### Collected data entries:
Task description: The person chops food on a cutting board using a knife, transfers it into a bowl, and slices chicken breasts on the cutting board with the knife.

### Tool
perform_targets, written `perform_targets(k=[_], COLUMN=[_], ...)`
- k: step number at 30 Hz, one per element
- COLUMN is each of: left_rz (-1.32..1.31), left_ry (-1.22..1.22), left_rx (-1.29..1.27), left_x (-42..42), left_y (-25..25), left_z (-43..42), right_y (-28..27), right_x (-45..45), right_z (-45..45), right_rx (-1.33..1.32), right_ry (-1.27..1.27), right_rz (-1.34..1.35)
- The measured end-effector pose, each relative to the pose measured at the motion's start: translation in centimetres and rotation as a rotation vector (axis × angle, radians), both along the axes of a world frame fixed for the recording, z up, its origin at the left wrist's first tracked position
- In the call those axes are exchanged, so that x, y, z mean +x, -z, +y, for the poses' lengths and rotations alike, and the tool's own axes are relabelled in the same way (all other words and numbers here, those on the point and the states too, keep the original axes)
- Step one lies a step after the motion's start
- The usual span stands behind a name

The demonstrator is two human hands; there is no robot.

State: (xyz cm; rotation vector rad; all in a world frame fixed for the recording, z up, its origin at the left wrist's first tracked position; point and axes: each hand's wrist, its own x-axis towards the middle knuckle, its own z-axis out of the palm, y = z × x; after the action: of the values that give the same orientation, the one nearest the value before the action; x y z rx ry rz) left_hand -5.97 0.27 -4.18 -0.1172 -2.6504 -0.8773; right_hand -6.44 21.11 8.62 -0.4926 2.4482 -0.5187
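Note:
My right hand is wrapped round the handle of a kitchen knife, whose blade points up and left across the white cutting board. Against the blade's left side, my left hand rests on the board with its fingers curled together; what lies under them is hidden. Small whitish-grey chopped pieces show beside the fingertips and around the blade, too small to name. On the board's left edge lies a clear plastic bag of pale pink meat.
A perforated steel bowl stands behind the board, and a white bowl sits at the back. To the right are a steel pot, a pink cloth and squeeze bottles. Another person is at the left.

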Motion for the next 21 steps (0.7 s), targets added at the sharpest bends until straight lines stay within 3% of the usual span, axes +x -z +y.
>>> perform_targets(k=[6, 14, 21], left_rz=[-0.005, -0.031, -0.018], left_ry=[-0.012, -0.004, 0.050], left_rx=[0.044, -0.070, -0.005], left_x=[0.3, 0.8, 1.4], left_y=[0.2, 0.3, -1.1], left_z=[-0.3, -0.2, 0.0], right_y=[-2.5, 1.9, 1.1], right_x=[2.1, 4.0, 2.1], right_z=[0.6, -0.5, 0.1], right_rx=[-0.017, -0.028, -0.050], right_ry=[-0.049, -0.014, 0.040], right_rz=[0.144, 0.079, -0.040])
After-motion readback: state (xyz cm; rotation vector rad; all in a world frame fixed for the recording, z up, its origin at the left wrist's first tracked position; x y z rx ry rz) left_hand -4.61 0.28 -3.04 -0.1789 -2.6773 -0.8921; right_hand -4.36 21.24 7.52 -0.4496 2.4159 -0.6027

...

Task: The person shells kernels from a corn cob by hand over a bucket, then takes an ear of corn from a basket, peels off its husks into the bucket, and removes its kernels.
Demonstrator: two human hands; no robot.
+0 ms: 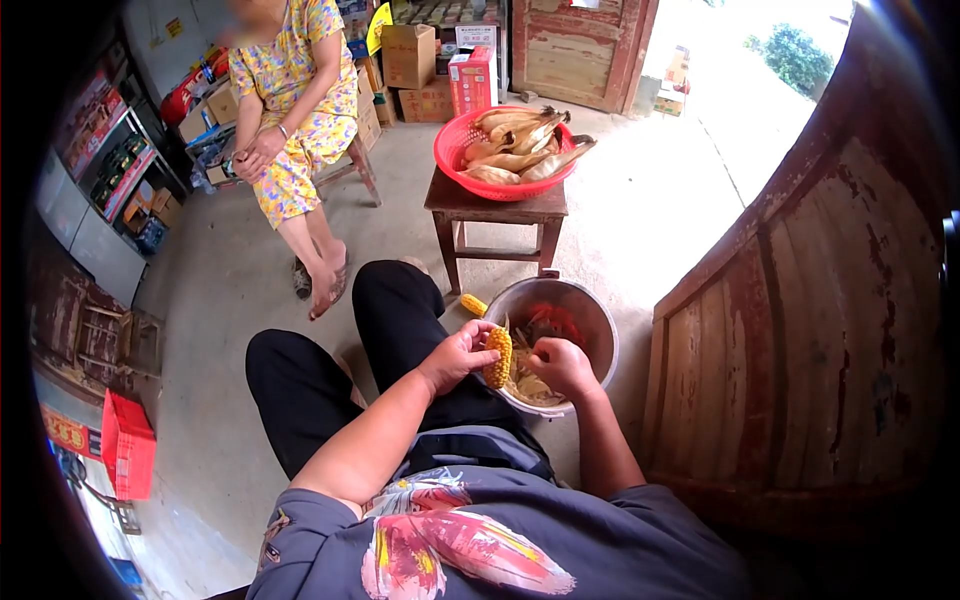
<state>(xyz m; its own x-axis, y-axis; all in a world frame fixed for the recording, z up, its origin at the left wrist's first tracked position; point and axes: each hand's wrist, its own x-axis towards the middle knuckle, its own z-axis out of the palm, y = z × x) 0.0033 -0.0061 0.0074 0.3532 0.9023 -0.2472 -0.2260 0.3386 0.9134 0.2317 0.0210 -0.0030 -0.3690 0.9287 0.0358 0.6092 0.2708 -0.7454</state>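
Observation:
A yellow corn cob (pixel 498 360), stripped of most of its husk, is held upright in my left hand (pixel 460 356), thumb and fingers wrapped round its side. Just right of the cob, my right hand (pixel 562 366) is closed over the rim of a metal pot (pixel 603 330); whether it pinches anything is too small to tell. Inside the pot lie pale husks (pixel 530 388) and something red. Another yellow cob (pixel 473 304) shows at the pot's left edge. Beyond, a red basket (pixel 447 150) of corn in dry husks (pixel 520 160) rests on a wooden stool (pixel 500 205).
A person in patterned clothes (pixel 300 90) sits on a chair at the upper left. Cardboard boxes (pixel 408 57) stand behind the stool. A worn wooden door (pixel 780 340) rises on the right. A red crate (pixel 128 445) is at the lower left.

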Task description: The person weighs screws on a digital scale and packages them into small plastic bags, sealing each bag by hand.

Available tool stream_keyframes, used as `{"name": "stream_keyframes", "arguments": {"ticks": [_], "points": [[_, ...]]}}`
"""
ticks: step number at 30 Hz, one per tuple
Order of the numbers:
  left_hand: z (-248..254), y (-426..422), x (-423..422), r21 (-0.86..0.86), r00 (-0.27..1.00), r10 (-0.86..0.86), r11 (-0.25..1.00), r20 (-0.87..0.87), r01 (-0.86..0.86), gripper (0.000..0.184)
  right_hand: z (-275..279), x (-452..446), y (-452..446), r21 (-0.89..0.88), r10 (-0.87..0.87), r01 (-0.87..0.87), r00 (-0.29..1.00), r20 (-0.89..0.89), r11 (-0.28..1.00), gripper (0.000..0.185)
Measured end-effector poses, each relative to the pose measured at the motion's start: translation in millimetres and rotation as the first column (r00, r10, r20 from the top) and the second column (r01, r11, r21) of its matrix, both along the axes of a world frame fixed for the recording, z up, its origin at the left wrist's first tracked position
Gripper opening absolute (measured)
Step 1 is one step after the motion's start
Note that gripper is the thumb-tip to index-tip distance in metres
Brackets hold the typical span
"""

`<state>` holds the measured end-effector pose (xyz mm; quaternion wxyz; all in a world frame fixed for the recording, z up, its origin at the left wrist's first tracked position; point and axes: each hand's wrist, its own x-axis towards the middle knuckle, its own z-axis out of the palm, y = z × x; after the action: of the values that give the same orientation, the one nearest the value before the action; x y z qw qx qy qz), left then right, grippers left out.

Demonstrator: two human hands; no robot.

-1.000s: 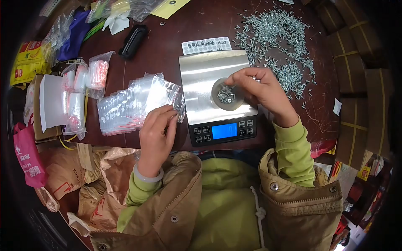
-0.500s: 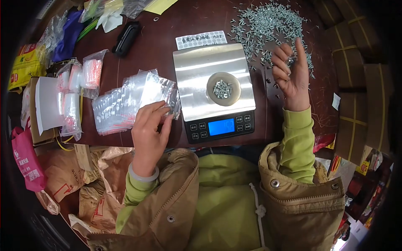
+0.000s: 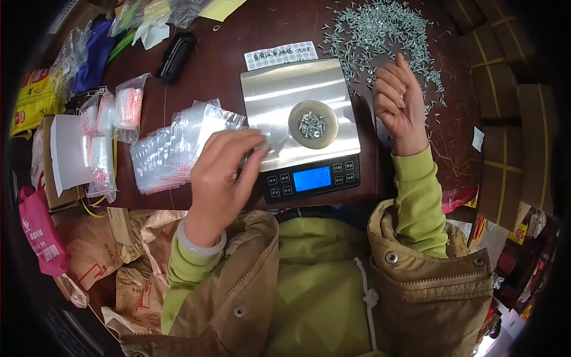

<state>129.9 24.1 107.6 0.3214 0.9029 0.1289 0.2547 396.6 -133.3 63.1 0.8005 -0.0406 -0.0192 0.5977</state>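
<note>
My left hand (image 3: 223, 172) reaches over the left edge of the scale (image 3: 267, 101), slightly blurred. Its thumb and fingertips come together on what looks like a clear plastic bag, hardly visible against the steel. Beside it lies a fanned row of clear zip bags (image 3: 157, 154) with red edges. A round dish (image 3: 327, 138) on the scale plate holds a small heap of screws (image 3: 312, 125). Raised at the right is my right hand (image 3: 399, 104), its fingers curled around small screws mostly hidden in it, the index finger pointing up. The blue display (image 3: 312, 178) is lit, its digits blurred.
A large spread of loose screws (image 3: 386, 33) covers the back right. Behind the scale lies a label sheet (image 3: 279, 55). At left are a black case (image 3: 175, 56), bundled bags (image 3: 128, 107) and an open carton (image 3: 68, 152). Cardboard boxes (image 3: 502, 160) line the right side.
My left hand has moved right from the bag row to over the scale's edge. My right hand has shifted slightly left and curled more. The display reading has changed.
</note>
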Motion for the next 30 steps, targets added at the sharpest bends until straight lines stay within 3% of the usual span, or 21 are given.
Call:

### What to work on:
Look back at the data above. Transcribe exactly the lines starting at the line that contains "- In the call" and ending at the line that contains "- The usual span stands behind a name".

### Output:
- In the call those axes are exchanged, so that x, y, z mean +x, -z, +y, for the poses' lengths and rotations alike, and the tool's own axes are relabelled in the same way (all other words and numbers here, those on the point and the states too, keep the original axes)
- Step one lies a step after the motion's start
- The usual span stands behind a name

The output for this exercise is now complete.